* WORK INSTRUCTIONS:
Output exactly the line containing "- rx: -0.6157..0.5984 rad" and each line after it through the last line of the records, and nothing else.

Stored data entries:
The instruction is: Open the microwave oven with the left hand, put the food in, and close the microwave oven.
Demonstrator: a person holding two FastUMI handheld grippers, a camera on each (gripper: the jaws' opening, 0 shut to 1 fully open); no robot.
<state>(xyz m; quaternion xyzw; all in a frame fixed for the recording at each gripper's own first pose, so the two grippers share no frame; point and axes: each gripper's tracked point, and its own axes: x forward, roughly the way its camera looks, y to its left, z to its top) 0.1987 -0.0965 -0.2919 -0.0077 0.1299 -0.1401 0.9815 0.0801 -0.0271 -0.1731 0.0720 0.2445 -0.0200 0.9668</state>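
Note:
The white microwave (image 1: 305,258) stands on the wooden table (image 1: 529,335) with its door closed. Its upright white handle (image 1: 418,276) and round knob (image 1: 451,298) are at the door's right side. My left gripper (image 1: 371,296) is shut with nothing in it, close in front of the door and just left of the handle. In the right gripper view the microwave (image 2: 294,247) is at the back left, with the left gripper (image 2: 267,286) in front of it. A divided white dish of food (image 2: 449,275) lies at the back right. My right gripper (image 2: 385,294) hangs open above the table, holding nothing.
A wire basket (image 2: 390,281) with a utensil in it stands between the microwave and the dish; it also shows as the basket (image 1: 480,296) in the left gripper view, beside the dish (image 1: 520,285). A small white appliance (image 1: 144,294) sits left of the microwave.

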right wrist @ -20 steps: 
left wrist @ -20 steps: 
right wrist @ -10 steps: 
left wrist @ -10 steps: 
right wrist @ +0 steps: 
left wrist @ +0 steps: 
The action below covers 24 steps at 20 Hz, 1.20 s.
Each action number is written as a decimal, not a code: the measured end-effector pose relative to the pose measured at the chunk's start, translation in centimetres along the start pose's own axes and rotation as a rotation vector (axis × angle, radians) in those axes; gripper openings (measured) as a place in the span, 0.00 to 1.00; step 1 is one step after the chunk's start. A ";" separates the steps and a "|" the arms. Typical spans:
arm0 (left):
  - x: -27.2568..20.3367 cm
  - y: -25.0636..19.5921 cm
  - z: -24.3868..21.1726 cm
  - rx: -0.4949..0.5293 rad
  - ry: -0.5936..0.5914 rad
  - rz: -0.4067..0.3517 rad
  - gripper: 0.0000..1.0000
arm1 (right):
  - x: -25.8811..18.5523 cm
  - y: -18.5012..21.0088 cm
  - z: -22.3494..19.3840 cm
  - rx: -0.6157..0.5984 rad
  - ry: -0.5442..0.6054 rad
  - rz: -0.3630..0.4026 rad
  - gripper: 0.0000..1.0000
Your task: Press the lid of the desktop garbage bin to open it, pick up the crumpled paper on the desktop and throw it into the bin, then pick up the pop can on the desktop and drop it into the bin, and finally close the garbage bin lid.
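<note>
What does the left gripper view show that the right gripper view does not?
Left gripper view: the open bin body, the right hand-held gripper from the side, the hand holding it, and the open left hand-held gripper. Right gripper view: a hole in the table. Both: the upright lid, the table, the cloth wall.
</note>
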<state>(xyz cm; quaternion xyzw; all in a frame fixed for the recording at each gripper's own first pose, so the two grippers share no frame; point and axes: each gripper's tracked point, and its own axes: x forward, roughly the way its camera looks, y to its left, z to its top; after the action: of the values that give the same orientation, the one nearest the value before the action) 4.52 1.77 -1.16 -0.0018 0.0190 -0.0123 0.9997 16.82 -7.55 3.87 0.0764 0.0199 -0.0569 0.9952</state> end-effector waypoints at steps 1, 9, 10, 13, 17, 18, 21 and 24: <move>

* ANSWER SECTION:
  - rx: -0.6157..0.5984 rad
  - ry: -0.5442..0.6054 rad
  - rz: -0.3630..0.4026 rad
  - gripper: 0.0000..1.0000
Your task: Press the lid of the desktop garbage bin to open it, pick up the crumpled paper on the desktop and throw it into the bin, then pick up the pop can on the desktop and drop it into the bin, and finally close the garbage bin lid.
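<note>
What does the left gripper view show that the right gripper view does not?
Left gripper view: the open bin body, the right hand-held gripper from the side, the hand holding it, and the open left hand-held gripper. Right gripper view: a hole in the table. Both: the upright lid, the table, the cloth wall.
</note>
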<state>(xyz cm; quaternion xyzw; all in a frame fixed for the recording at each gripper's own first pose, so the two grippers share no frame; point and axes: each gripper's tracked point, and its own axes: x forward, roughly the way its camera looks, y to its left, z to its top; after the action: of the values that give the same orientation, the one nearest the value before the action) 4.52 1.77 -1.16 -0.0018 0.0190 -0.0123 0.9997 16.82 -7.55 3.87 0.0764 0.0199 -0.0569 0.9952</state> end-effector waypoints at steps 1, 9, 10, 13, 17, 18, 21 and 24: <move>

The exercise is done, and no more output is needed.